Gen. Romeo Brawner Jr., head of the Armed Forces of the Philippines, said Monday that the Philippines would like to pursue a construction program to improve conditions for troops to live on these remote islands and reefs, where they defend the government’s claim to ownership and sovereignty over the region. “We’d like to improve all the nine [bases], especially the islands we are occupying,” Brawner said.
The nine bases that Brawner referred to include Thitu Island, the largest Philippine-occupied land feature in the region, and Second Thomas Shoal, which is a major flash point for confrontations with China. The Philippine Navy maintains an outpost aboard a decaying, grounded landing ship on the reef, and it has been attempting to restore the structure. Security experts predict that the wreck will become uninhabitable in the near future, and that a replacement is necessary. However, the China Coast Guard has worked hard to prevent convoys with construction materials, supplies and personnel from getting through. China vocally opposes restoration or replacement of the structure, and it has repeatedly called on Manila to remove the station.

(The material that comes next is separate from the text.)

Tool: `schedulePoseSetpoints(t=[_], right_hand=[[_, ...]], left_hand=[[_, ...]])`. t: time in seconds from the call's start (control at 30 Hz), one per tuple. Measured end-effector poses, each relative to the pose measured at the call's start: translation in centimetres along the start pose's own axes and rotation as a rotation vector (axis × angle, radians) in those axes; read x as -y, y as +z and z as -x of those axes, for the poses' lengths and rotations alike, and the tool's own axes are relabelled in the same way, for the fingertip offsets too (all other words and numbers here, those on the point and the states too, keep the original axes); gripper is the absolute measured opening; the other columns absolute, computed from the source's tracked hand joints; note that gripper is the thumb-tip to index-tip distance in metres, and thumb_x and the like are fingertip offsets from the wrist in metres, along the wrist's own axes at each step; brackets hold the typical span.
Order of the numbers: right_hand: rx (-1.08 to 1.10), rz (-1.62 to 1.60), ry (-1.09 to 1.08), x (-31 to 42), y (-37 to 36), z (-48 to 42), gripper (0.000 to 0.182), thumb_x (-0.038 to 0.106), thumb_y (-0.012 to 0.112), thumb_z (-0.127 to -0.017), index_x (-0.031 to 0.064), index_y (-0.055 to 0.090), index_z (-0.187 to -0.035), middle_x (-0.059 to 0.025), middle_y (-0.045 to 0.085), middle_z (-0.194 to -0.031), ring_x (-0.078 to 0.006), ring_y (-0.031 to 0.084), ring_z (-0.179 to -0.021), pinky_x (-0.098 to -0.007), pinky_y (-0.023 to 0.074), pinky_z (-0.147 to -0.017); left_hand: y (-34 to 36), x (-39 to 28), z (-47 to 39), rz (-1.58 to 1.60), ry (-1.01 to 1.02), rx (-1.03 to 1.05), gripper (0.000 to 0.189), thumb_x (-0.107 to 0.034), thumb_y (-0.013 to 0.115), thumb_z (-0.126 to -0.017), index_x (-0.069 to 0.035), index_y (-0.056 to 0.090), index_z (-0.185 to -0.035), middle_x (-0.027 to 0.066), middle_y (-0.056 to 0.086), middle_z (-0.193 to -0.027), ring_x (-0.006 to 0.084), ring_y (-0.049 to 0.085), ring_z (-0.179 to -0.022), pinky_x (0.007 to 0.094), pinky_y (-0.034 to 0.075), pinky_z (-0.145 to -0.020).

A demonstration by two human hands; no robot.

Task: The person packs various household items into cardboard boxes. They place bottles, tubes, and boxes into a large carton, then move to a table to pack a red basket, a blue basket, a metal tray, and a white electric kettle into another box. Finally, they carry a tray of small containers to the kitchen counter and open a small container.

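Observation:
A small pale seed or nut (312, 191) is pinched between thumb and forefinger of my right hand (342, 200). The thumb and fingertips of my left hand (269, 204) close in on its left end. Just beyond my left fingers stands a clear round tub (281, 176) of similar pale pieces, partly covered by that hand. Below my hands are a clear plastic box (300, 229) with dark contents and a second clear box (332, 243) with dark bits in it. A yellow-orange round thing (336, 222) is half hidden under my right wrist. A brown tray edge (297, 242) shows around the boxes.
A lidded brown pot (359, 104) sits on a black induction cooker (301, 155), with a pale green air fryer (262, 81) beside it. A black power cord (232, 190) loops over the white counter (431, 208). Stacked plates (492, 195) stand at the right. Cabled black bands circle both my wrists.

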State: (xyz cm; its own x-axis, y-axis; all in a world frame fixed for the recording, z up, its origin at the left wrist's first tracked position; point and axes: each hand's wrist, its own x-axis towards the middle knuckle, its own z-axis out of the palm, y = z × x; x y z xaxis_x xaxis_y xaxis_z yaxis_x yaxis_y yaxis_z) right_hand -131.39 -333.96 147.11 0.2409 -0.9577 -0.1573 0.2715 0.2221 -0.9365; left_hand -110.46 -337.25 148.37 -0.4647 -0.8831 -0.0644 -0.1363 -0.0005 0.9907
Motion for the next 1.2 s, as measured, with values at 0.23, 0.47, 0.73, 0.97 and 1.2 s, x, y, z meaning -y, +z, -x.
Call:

“China has indisputable sovereignty over [the Spratly Islands] and the adjacent waters. We firmly oppose relevant countries’ illegal construction on the islands and reefs they have illegally occupied in [the Spratly Islands],” Chinese Foreign Ministry spokesperson Mao Ning said Tuesday, responding to Gen. Brawner’s remarks.
Brawner’s proposed construction program mirrors China’s island-building program in the region. China has developed a string of full-scale military bases in the archipelago, including several with military runways, hardened hangars, long-range radars and air-defense installations.
China claims ownership of the Spratly Islands and surrounding waters, including areas within the Philippine exclusive economic zone, like Second Thomas Shoal. In 2016, the Permanent Court of Arbitration in the Hague ruled that China’s historically-based claims to the South China Sea are without merit under international law. China has ignored the ruling and has deployed its “gray zone” forces – white-hulled coast guard cutters and militia-operated “commercial” fishing trawlers – to enforce its claims.